Gal Costa, uma vida espelhada em duas dezenas de canções
Só voz e violão ou guitarra eléctrica, Gal Costa apresenta em Espelho d’Água um reflexo de canções que melhor a identificam. Sexta e sábado em Lisboa, no Campo Pequeno, e domingo no Coliseu do Porto.
De Gal Costa, Portugal tem coleccionado ao longo dos anos várias e desiguais memórias. Depois de um superlativo concerto em Mafra em 2006 e de um morno recital de voz e violão em 2007, vimo-la “num memorável recanto luminoso” em 2013, naquele que terá sido um dos seus melhores concertos (a par do de Mafra) em solo nacional. Agora, a dona e senhora de uma voz cristalina que soube fazer história na música brasileira está de volta para um novo concerto de voz e violão, mas com características diferentes do de 2007. Com repertório escolhido por ela e pelo jornalista Marcus Preto, com o violão e a guitarra eléctrica do carioca Guilherme Monteiro por companhia, Gal apresenta-se por duas noites no Campo Pequeno, em Lisboa (10 e 11, 22h), e uma no Coliseu do Porto (dia 12, 21h).
O espectáculo deve-se a um convite que recebeu, como explica Gal Costa ao PÚBLICO: “Eu fui convidada, aqui em São Paulo, para estrear a agenda do Teatro Safra, totalmente reformulado, e queriam uma coisa mais intimista. Então o Guilherme Monteiro, que é um grande guitarrista acústico (toca violão e também guitarra eléctrica), trabalhava comigo e eu escolhi um repertório emblemático de várias épocas da minha carreira para cantar.” E fê-lo por um motivo de actualidade: “Porque hoje há um público jovem que segue o meu trabalho e nunca teve oportunidade de me ouvir cantar canções do passado, como Tigresa ou Vaca profana. Então eu canto com guitarra acústica e eléctrica, há uma sonoridade variada e é um show instigante, porque como a maioria das canções é conhecida e eu tenho, com uma maturidade bem maior, uma grande interacção com a plateia.”
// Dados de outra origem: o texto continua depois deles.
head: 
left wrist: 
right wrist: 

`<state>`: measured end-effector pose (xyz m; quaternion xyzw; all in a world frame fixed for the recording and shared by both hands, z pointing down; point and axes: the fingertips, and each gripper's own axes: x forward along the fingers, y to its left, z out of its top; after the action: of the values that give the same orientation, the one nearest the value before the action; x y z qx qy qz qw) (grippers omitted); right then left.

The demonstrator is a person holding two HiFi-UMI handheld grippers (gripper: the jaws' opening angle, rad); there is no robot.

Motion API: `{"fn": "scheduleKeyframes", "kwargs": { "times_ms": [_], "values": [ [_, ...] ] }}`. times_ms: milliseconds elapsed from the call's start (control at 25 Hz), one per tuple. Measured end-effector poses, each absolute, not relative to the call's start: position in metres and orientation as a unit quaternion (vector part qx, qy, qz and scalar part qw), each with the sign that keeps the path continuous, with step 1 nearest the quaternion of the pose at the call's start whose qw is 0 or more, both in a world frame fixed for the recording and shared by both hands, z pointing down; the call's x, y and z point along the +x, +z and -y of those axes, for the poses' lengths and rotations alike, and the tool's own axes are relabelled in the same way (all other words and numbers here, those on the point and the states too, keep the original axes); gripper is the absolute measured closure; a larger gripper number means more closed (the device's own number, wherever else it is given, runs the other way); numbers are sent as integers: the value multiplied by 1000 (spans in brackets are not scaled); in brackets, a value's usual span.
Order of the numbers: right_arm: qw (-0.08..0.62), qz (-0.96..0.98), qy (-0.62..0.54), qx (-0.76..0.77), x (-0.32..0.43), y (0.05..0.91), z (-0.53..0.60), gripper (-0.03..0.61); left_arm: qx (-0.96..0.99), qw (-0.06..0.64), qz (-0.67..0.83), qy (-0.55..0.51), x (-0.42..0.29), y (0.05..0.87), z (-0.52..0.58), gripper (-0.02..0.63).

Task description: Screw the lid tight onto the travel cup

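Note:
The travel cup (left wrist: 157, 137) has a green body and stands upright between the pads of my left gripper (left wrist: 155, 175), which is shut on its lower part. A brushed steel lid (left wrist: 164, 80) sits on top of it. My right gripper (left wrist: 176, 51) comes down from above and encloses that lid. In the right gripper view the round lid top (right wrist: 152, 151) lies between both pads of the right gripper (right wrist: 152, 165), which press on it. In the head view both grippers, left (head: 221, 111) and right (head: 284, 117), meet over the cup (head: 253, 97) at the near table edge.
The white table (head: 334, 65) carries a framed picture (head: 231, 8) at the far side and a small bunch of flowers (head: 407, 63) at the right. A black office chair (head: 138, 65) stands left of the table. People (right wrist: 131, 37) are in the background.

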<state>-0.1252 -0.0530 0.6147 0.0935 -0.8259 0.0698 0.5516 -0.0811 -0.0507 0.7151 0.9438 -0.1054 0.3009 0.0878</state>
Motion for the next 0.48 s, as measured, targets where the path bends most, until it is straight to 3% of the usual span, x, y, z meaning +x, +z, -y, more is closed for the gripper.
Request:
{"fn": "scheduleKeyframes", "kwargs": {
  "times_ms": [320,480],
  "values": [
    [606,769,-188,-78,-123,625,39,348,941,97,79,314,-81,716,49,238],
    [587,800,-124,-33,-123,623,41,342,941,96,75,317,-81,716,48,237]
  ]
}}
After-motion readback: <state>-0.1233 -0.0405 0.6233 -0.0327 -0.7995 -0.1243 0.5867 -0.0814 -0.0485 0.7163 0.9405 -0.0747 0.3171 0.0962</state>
As canções escolhidas por Gal vêm de discos que abrangem mais de duas décadas, desde o seu LP de estreia, Domingo (1967, gravado com Caetano Veloso), até Gal (1969), Fa-tal (1971), Índia (1973), Caras & Bocas (1977), Água Viva (1978), Gal Tropical (1979), Fantasia (1981), Profana (1984) ou Minha Voz (1988), em canções como Coração vagabundo, Volta, Sua estupidez, Tigresa, Vaca profana, Baby, Tuareg ou Meu nome é Gal. “Procurei um repertório de vários anos, com canções que foram sucesso. E tinha muita vontade de cantá-las.” Mas o nome do espectáculo vem de uma canção nova, Espelho d’água, escrita por Marcelo e Thiago Camelo para o mais recente disco de Gal, Estratosférica, de 2015. É a única canção desse disco que integra no espectáculo, embora Gal admita cantar outras. “Talvez inclua outras, em Portugal. Mas não é o Estratosférica, que é um show que eu até gostaria de fazer em Portugal, porque é mais rock’n’roll.”
Novo disco na calha
A escolha das canções teve também por base uma identificação mais pessoal. “Quis escolher canções específicas, que tivessem uma relação com a minha personalidade como artista, ao longo desses anos. Claro que vou cantar Gabriela, que é uma canção com que me identifico muito (eu me acho um pouco Gabriela) ou Um dia de domingo, canções de que as pessoas vão gostar.” Há várias de Caetano Veloso na lista. Como Minha voz, minha vida, que de algum modo a retrata. “Essa canção foi feita para mim, mesmo. Caetano fez muitas canções para mim, falando para mim, para a minha voz, como Vaca profana, O sorriso do gato de Alice, A verdadeira baiana. É como se ele se projectasse em mim e as fizesse. Ele tem uma maneira de compor para mim muito especial.”
Um dos discos que Gal mais revisita aqui, Caras & Bocas, completa 40 anos em 2017. É dele que se ouvirão, além de Tigresa, canções como Um favor (de Lupicínio Rodrigues), Solitude (de Duke Ellington, numa versão de Augusto de Campos) e Negro Amor (versão de Caetano e Péricles Cavalcanti para It’s all over now, baby blue, de Bob Dylan).
Depois de Estratosférica, nascido na sequência lógica do antecessor, Recanto (2011), Gal já pensa num novo disco. “Já estou pensando na estética musical e tenciono começar a trabalhar no repertório, para no final do ano já ter a estrutura do disco que vou fazer.”